Python library for parallel maps running directly on Kubernetes. Intended for running many expensive tasks (minutes in runtime). Alpha stage. Currently supports only Google Cloud.
Kubeface aims for reasonably efficient execution of many long running Python tasks with medium sized (up to a few gigabytes) inputs and outputs. Design choices and assumptions:
- Each task runs in its own bare kubernetes pod. There is no state shared between tasks
- All communication is through Google Storage Buckets
- Each task's input and output must fit in memory, but we do not assume that more than one task's data fits simultaneously
- Work performed as part of jobs that crash can be re-used for reruns
- We favor debuggability over performance
The primary motivating application has been neural network model selection for the MHCflurry project.
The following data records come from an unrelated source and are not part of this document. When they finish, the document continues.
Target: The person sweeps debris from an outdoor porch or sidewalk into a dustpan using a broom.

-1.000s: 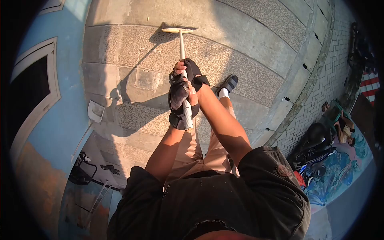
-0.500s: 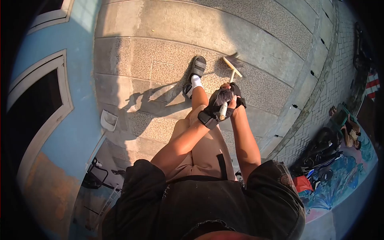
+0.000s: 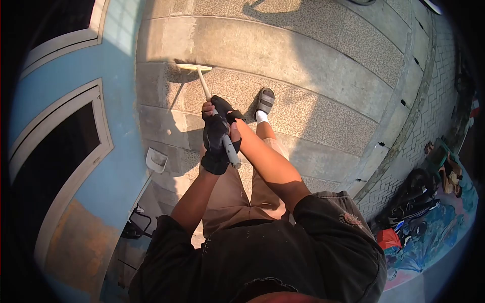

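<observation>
A broom (image 3: 204,85) with a long pale handle slants across my front. Its cream head (image 3: 193,67) is down at the paving, left of my sandalled foot (image 3: 265,98), and its bristles are hard to make out. My left hand (image 3: 216,139), in a black fingerless glove, is closed around the handle near its top end. Further along the shaft, my right hand (image 3: 222,107) grips it too, gloved the same way. The two hands sit close together and partly overlap, so some fingers are hidden.
A blue wall (image 3: 118,86) with dark windows runs along my left. A white dustpan (image 3: 156,160) is beside its base. To the right, a kerb (image 3: 404,136) borders brick paving, with a parked motorbike (image 3: 409,194) and a seated person (image 3: 449,174) beyond.
The broom has swung from the right of my foot across to the left, towards the blue wall. Both hands have moved left with it, still gripping the handle.
</observation>
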Demonstrator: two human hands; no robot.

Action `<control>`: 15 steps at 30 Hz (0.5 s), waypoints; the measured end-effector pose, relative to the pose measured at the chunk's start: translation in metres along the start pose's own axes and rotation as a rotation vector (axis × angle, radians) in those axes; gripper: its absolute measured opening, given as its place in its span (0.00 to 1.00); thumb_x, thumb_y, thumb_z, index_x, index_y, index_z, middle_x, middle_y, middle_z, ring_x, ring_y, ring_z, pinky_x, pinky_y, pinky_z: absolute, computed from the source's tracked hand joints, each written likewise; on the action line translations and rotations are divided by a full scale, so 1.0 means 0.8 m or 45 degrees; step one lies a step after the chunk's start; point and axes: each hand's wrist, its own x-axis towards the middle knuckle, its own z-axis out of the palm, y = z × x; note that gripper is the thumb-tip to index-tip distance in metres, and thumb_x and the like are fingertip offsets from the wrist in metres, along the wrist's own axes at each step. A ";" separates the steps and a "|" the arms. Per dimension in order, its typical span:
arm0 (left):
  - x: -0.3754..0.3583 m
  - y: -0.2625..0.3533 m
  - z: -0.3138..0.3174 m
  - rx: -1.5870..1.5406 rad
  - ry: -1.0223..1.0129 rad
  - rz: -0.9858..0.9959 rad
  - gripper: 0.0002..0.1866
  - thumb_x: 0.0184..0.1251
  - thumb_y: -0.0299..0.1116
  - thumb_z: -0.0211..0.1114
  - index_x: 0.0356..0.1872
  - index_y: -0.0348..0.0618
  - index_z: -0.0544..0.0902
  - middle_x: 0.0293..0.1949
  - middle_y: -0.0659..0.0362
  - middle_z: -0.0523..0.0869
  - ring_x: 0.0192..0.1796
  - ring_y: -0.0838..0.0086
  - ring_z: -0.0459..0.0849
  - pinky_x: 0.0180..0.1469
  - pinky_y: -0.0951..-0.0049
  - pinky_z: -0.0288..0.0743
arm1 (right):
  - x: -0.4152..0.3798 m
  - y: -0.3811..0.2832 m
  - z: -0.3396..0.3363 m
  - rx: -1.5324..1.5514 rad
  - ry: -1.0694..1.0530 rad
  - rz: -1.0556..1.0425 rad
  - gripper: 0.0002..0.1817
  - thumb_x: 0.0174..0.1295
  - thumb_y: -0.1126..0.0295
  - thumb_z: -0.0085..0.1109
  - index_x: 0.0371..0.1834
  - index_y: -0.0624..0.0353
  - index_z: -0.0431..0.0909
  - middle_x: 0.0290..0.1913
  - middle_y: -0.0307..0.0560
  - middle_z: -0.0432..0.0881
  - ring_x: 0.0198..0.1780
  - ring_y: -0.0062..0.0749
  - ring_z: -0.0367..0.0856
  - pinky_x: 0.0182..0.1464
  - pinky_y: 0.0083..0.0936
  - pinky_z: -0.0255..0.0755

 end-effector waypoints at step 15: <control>0.069 -0.069 0.017 -0.792 -0.135 0.230 0.09 0.48 0.21 0.67 0.28 0.42 0.75 0.30 0.53 0.77 0.33 0.59 0.78 0.37 0.68 0.75 | -0.108 -0.076 0.056 -0.255 0.314 -0.662 0.16 0.64 0.52 0.46 0.27 0.52 0.66 0.22 0.35 0.66 0.28 0.31 0.67 0.26 0.30 0.64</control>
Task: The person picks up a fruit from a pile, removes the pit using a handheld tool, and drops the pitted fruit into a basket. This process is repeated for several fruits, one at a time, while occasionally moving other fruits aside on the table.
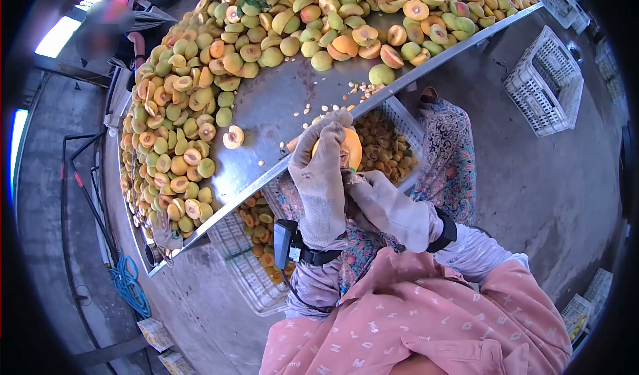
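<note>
Two gloved hands meet at one orange fruit (351, 147), held just above the near edge of the metal table (279, 108). Left hand (321, 178): fingers curled up and over the fruit, gripping it from the left, wrist below, a dark band at the cuff. Right hand (389, 205): closed close against the fruit's lower right side, fingertips touching it; a small green bit shows there, too small to identify. The two hands are pressed together around the fruit.

Surroundings: heap of fruit (200, 102) runs along the left and far sides of the table, green-yellow whole ones mixed with orange cut halves; far too many to count. One cut half (233, 136) lies alone on bare metal, apart from the heap. Small pale pits (363, 90) scattered on the metal near the edge. Below the table edge, a white crate (389, 142) holding brownish pieces sits directly behind the hands; a second crate (256, 242) with orange pieces lies to the left, under the table. Empty white crates (546, 82) on the floor, far right. A blue hose (130, 285) is coiled on the floor at left. Another person (110, 32) stands at the far left corner.
</note>
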Tool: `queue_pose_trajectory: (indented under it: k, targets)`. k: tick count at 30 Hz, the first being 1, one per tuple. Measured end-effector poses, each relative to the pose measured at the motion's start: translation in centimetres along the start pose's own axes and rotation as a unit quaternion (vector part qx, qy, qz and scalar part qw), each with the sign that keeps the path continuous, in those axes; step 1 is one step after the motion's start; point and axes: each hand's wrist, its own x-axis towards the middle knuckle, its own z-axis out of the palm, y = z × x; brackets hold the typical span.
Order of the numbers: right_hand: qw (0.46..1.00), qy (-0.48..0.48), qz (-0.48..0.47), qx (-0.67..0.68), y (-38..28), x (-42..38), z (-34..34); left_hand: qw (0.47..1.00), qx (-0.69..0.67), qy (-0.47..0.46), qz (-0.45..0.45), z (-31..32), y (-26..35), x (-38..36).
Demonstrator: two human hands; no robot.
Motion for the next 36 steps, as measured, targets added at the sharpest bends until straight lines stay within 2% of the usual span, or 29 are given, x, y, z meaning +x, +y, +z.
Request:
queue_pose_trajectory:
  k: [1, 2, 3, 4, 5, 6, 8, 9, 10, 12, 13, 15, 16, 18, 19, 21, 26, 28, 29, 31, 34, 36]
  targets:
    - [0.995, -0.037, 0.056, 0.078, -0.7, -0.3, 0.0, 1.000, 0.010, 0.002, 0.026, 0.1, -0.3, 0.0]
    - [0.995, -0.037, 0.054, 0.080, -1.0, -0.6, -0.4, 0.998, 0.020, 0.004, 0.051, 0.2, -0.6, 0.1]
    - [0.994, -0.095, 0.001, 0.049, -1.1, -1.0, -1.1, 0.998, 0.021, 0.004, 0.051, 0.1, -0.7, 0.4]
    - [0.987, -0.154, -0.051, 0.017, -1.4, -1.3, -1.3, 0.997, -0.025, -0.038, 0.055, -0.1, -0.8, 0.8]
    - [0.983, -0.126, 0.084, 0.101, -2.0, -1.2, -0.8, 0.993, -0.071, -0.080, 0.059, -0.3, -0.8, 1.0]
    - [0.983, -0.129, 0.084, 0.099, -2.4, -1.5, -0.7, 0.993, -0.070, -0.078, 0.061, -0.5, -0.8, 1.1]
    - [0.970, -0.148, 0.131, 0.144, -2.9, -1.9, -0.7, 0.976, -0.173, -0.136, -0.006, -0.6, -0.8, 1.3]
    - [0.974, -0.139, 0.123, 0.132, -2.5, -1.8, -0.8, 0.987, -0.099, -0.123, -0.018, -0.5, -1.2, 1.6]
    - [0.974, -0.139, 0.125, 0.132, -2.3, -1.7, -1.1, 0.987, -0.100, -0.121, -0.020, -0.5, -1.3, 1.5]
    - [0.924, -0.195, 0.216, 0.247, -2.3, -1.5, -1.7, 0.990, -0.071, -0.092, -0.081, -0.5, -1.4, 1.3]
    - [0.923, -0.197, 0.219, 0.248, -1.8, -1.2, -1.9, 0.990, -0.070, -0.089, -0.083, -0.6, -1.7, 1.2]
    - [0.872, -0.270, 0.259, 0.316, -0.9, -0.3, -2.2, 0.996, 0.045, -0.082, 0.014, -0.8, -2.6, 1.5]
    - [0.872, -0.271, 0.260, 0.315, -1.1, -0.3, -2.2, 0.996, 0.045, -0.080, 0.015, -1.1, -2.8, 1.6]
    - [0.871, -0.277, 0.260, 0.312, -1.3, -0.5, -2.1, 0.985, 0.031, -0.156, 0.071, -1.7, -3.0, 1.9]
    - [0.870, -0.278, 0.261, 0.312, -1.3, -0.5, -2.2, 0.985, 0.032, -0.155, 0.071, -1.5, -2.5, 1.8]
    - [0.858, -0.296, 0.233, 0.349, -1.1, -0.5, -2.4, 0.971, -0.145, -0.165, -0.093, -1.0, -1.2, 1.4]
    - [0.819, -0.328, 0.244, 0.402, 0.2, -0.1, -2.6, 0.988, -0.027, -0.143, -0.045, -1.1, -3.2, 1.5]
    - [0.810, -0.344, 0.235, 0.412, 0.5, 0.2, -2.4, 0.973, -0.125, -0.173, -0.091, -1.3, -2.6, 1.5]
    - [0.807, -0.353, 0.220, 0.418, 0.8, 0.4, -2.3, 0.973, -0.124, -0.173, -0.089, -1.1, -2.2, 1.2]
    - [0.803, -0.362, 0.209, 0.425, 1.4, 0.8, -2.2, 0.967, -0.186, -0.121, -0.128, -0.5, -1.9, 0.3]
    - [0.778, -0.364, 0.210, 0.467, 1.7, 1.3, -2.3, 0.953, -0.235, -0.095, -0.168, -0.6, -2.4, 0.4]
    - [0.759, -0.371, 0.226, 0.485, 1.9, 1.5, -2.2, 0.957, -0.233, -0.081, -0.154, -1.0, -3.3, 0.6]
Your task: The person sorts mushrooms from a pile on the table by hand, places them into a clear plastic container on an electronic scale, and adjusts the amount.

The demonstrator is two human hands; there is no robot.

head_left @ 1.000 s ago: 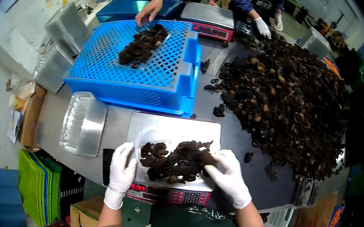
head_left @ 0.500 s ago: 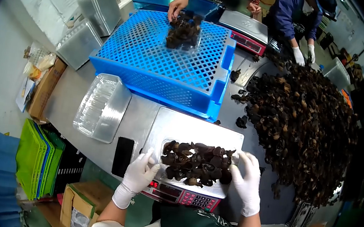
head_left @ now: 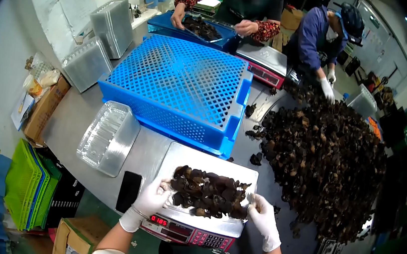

See example.py for a simple working example.
- Master: the Python process the user launches. It uses kubeface to run jobs
- Worker: a process running external to the master (probably on a cluster) that executes a task
- Job: Each call to
client.map(...)creates a job
- Task: Each invocation of the function given to map is a task
- The kubernetes backend runs tasks on Kubernetes. This is what is used in production
- The local-process backend runs tasks as local processes. Useful for development and testing of both kubeface and code that uses it
- The local-process-docker backend runs tasks as local processes in a docker container. This is used for testing kubeface
Life of a job
If a user calls (where
client is a kubeface.Client instance):
client.map(lambda x: x**2, range(10))
This creates a job containing 10 tasks. The return value is a generator that will yield the square of the numbers 0-9. The job is executed as follows:
- Submission: for each task:
- an input file containing a pickled (we use the dill library) representation of the task's input is uploaded to cloud storage. In this example the input data is a number 0-9.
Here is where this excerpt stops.